What this task involves: Reproduce each line of the material exactly as it reads.

Exercise data:
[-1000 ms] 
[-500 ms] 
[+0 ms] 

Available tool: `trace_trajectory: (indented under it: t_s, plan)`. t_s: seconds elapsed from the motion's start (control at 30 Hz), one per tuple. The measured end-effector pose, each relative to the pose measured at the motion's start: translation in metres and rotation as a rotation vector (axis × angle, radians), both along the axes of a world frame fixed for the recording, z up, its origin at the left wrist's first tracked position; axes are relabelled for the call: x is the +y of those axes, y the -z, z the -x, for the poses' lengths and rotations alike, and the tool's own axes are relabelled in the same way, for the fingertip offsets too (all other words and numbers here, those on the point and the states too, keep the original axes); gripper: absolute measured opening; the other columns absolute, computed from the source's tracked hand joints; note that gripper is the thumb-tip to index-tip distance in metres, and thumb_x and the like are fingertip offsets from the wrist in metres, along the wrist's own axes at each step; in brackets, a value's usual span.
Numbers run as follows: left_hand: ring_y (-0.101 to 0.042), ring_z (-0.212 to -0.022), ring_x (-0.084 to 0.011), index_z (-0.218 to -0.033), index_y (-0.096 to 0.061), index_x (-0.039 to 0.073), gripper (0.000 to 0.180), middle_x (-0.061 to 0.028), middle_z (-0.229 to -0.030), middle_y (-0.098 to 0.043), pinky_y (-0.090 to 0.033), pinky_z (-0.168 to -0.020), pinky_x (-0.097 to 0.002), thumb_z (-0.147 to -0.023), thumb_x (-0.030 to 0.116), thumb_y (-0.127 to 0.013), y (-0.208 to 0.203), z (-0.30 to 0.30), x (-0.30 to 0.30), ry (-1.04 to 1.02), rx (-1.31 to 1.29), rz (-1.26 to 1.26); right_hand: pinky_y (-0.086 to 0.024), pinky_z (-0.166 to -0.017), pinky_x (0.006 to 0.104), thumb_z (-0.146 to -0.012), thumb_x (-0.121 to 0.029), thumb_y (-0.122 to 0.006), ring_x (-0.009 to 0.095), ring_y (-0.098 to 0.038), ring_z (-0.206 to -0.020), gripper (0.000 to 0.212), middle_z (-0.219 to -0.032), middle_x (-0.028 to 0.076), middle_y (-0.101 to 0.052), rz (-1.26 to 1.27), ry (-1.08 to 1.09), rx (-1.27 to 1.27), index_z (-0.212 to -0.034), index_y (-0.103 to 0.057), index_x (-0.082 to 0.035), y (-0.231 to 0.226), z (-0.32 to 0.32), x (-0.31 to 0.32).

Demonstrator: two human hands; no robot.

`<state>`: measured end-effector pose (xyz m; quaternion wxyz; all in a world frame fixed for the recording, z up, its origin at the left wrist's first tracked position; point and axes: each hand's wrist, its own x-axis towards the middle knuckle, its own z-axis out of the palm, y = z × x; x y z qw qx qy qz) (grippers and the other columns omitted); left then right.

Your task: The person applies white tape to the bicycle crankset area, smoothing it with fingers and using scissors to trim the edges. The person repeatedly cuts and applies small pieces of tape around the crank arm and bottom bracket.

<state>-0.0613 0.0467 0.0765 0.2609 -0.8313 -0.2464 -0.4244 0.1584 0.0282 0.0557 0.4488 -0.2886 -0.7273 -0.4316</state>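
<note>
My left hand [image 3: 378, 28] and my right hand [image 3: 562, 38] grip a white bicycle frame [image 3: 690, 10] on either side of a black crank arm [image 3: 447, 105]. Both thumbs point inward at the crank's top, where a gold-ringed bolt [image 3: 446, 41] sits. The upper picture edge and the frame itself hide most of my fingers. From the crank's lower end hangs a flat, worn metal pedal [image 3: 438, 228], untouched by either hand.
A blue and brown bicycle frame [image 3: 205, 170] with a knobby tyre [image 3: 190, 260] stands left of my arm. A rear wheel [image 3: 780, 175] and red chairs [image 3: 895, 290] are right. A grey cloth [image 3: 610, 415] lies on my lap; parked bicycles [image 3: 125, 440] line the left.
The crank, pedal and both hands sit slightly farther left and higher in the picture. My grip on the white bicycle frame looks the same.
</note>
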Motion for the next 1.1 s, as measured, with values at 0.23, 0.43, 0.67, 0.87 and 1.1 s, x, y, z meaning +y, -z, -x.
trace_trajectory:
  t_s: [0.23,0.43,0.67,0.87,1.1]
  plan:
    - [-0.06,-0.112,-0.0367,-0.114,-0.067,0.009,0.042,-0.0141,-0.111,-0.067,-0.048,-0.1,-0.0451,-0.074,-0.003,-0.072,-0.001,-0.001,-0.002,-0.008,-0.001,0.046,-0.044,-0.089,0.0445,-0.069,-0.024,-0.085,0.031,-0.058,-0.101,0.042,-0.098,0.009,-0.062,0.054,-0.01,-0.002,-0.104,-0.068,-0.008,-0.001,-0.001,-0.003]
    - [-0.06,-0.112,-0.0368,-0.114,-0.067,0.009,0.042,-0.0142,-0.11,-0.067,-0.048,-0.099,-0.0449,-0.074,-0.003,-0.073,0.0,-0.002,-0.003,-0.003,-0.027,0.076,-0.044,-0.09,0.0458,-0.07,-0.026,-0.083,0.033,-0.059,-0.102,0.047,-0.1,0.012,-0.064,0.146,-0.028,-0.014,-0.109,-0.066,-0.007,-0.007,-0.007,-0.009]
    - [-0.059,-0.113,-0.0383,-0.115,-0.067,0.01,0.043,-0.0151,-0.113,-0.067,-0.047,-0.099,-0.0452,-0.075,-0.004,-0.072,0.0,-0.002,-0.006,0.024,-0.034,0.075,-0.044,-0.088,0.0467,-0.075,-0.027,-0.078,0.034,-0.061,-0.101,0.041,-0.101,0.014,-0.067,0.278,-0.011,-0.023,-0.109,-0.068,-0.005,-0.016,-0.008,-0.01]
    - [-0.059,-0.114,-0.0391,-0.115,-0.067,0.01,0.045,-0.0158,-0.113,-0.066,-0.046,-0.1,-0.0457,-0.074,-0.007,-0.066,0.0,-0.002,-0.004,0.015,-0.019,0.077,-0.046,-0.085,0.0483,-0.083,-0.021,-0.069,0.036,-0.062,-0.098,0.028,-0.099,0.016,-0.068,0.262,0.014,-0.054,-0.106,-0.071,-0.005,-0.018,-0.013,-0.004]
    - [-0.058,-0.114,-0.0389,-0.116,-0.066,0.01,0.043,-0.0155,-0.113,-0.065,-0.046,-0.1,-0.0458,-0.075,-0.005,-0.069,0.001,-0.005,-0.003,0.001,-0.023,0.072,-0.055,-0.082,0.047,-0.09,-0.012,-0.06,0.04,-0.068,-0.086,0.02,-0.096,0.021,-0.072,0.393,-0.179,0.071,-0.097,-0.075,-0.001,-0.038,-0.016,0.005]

Exercise answer:
[-1000 ms] 
[-500 ms] 
[+0 ms] 

Available tool: `trace_trajectory: (indented under it: t_s, plan)`. t_s: seconds elapsed from the motion's start (control at 30 Hz), one per tuple. The measured end-effector pose, each relative to the pose measured at the motion's start: translation in metres and rotation as a rotation vector (axis × angle, radians), both along the axes of a world frame fixed for the recording, z up, its origin at the left wrist's first tracked position; axes are relabelled for the call: x is the +y of those axes, y the -z, z the -x, for the poses' lengths and rotations alike, and the tool's own axes are relabelled in the same way, for the fingertip offsets too (all other words and numbers here, those on the point and the states too, keep the original axes); gripper: absolute measured opening; the other columns absolute, computed from the source's tracked hand joints; note that gripper is the thumb-tip to index-tip distance in metres, and thumb_x and the like are fingertip offsets from the wrist in metres, along the wrist's own axes at each step; in brackets, a value's usual span.
Numbers run as follows: left_hand: ring_y (-0.101 to 0.042), ring_z (-0.212 to -0.022), ring_x (-0.084 to 0.011), index_z (-0.218 to -0.033), index_y (-0.096 to 0.061), index_x (-0.039 to 0.073), gripper (0.000 to 0.180), middle_x (-0.061 to 0.028), middle_z (-0.229 to -0.030), middle_y (-0.098 to 0.043), pinky_y (-0.090 to 0.033), pinky_z (-0.168 to -0.020), pinky_x (-0.097 to 0.002), thumb_z (-0.147 to -0.023), thumb_x (-0.030 to 0.116), thumb_y (-0.127 to 0.013), y (-0.208 to 0.203), z (-0.30 to 0.30), x (-0.30 to 0.30), ry (-1.04 to 1.02), rx (-1.31 to 1.29), rz (-1.26 to 1.26); right_hand: pinky_y (-0.086 to 0.024), pinky_z (-0.166 to -0.017), pinky_x (0.006 to 0.104), thumb_z (-0.146 to -0.012), thumb_x (-0.121 to 0.029), thumb_y (-0.122 to 0.006), ring_x (-0.009 to 0.095), ring_y (-0.098 to 0.038), ring_z (-0.206 to -0.020), gripper (0.000 to 0.212), middle_z (-0.219 to -0.032), middle_x (-0.028 to 0.076), middle_y (-0.101 to 0.052), rz (-1.26 to 1.27), ry (-1.08 to 1.09), rx (-1.27 to 1.27), index_z (-0.212 to -0.034), index_y (-0.103 to 0.057), index_x (-0.082 to 0.035), y (-0.231 to 0.226), z (-0.32 to 0.32), x (-0.31 to 0.32).

Demonstrator: two human hands; no robot.

`<state>`: measured end-effector pose (xyz m; quaternion wxyz; all in a world frame fixed for the recording, z up, its origin at the left wrist's first tracked position; point and axes: each hand's wrist, its own x-axis towards the middle knuckle, its own z-axis out of the palm, y = z × x; x y z qw qx qy qz) (grippers and the other columns omitted); left then right.

Your task: The person applies white tape to the bicycle crankset area, smoothing it with fingers and using scissors to trim the edges. The person repeatedly cuts and applies small pieces of tape around the crank arm and bottom bracket.

<state>-0.0613 0.0467 0.0765 0.2609 -0.8313 -0.2464 -0.4244 0.1584 0.0282 0.0557 0.4488 -0.2886 -0.7273 -0.4316</state>
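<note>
My left hand [image 3: 378, 28] and my right hand [image 3: 562, 38] grip a white bicycle frame [image 3: 690, 10] on either side of a black crank arm [image 3: 447, 105]. Both thumbs point inward at the crank's top, where a gold-ringed bolt [image 3: 446, 41] sits. The upper picture edge and the frame itself hide most of my fingers. From the crank's lower end hangs a flat, worn metal pedal [image 3: 438, 228], untouched by either hand.
A blue and brown bicycle frame [image 3: 205, 170] with a knobby tyre [image 3: 190, 260] stands left of my arm. A rear wheel [image 3: 780, 175] and red chairs [image 3: 895, 290] are right. A grey cloth [image 3: 610, 415] lies on my lap; parked bicycles [image 3: 125, 440] line the left.
The crank, pedal and both hands sit slightly farther left and higher in the picture. My grip on the white bicycle frame looks the same.
</note>
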Motion for the next 1.1 s, as measured, with values at 0.23, 0.43, 0.67, 0.87 and 1.1 s, x, y, z meaning +y, -z, -x.
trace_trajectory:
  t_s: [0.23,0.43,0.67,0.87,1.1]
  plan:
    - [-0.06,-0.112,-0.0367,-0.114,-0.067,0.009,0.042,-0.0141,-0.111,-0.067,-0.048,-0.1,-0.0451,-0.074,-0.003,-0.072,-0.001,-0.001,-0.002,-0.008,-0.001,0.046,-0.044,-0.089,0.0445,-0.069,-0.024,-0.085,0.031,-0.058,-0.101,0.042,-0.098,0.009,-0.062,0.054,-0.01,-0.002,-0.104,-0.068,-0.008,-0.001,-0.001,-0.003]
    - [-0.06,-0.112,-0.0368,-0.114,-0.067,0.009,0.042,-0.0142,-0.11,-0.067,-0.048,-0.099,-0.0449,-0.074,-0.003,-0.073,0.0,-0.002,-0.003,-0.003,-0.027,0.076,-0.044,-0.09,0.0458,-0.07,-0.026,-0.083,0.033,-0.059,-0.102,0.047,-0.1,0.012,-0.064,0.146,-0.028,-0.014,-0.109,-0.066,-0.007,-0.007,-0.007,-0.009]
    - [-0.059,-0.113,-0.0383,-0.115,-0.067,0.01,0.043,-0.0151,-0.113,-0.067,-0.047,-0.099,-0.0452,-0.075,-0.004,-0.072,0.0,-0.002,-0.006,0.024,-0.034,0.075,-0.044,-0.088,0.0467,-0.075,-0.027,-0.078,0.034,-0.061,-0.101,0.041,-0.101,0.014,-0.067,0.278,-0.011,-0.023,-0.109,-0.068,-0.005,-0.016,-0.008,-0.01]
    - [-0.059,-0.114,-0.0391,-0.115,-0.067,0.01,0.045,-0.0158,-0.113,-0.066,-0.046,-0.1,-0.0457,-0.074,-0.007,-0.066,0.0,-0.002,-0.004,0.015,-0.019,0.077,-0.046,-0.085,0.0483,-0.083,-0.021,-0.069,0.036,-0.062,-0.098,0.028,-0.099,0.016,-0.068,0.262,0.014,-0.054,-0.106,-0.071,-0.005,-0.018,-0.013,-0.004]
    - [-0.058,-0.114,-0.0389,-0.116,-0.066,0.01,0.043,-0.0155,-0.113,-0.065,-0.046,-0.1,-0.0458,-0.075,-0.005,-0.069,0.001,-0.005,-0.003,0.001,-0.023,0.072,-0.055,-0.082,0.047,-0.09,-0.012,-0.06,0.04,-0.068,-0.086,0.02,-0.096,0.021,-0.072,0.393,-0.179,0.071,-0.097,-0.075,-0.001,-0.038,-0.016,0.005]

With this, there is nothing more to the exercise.